We all know the letting agent, but who is the silent, detail-obsessed warrior who holds the keys to the deposit? That's right, the Residential Lettings Inventory Clerk. We’re basically the CSI of rented homes.
Here's how a typical day unfolds in our pursuit of unbiased, photographic evidence:
7:30 AM: Down two coffees. Spend 15 minutes checking Google Maps for the exact location of the house.
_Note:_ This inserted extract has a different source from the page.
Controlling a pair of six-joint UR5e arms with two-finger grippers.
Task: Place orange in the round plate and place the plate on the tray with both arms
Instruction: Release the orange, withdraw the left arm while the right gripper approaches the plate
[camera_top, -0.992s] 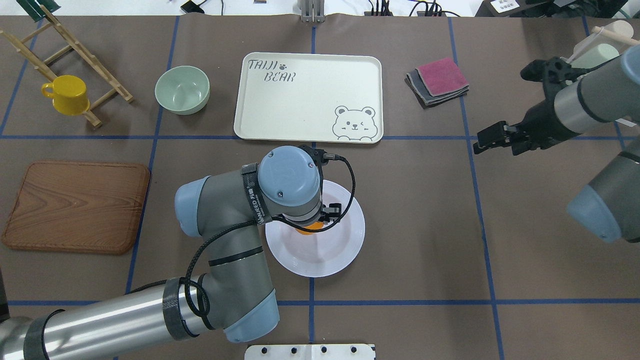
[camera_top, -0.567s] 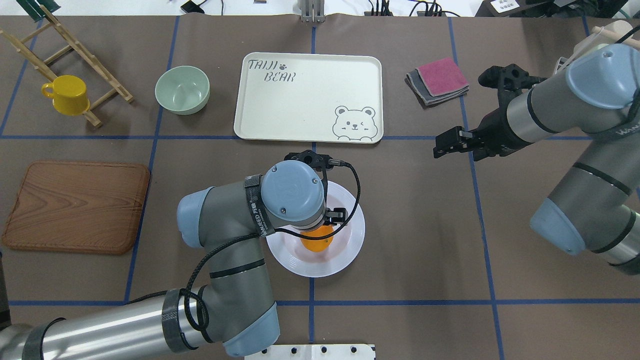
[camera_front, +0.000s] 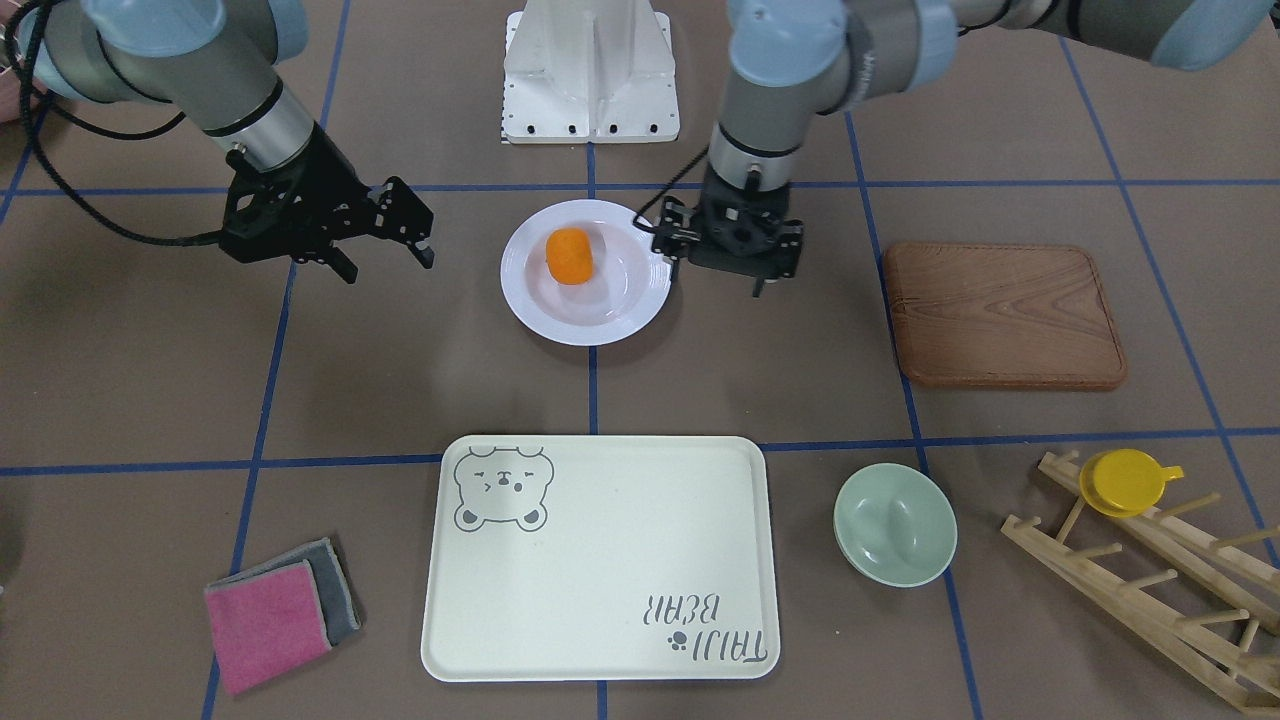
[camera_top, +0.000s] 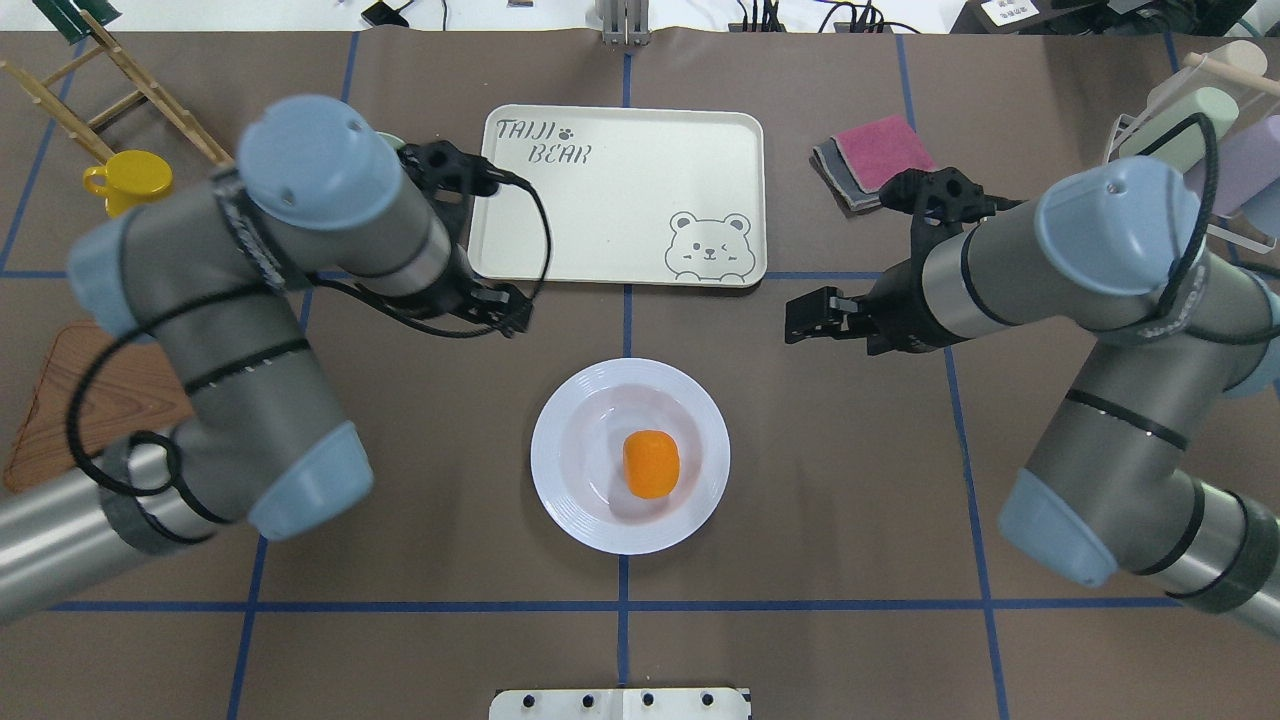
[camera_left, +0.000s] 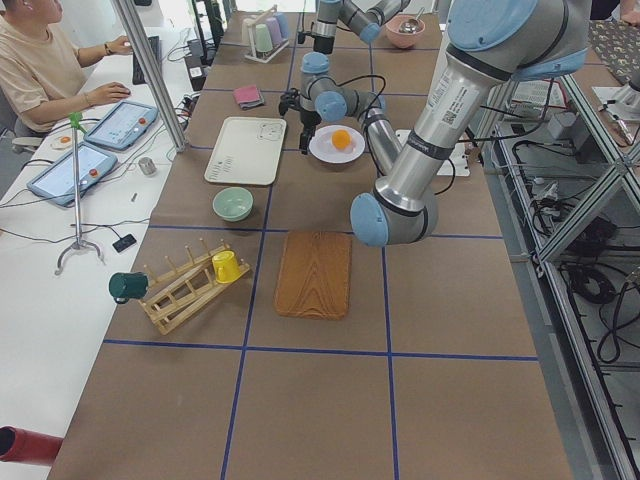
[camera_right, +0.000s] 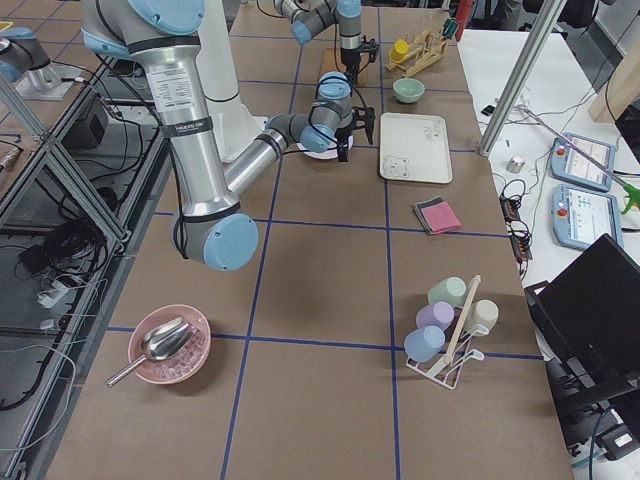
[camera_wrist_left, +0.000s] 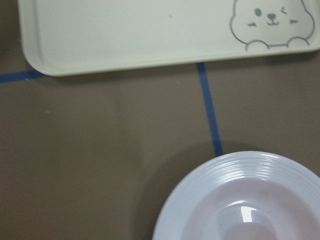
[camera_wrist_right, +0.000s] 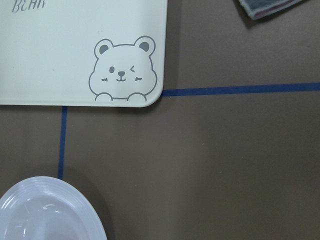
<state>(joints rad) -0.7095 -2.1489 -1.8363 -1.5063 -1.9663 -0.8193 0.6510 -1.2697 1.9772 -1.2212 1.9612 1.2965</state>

Plot a route that somehow involves a bus lane, a street market, and a road closure that hasn't been updated since 2008.
9:00 AM (Check-Out): Arrive at a flat, the tenants assured the agent that it was "professionally cleaned." Find three mystery Tupperware containers still full in the back of the fridge, a single forgotten sock under the sofa, and a questionable crusty substance on the toilet brush holder.
The official report description: "Cleanliness: Fair. Evidence of tenant belongings remaining."
11:30 AM (Mid-Term Inspection): Enter a beautiful family home. The tenants are lovely. The house is immaculate. The oven looks brand new. The only drama is having to check the system’s smoke alarms, which inevitably sound like a banshee and terrify the cat.
1:00 PM (Lunch): Eat a sandwich in the car, trying not to drop crumbs that could contaminate the next inspection's Schedule of Condition. Check my camera roll, which is now 90% photos of skirting boards, boiler stickers, and close-ups of grout.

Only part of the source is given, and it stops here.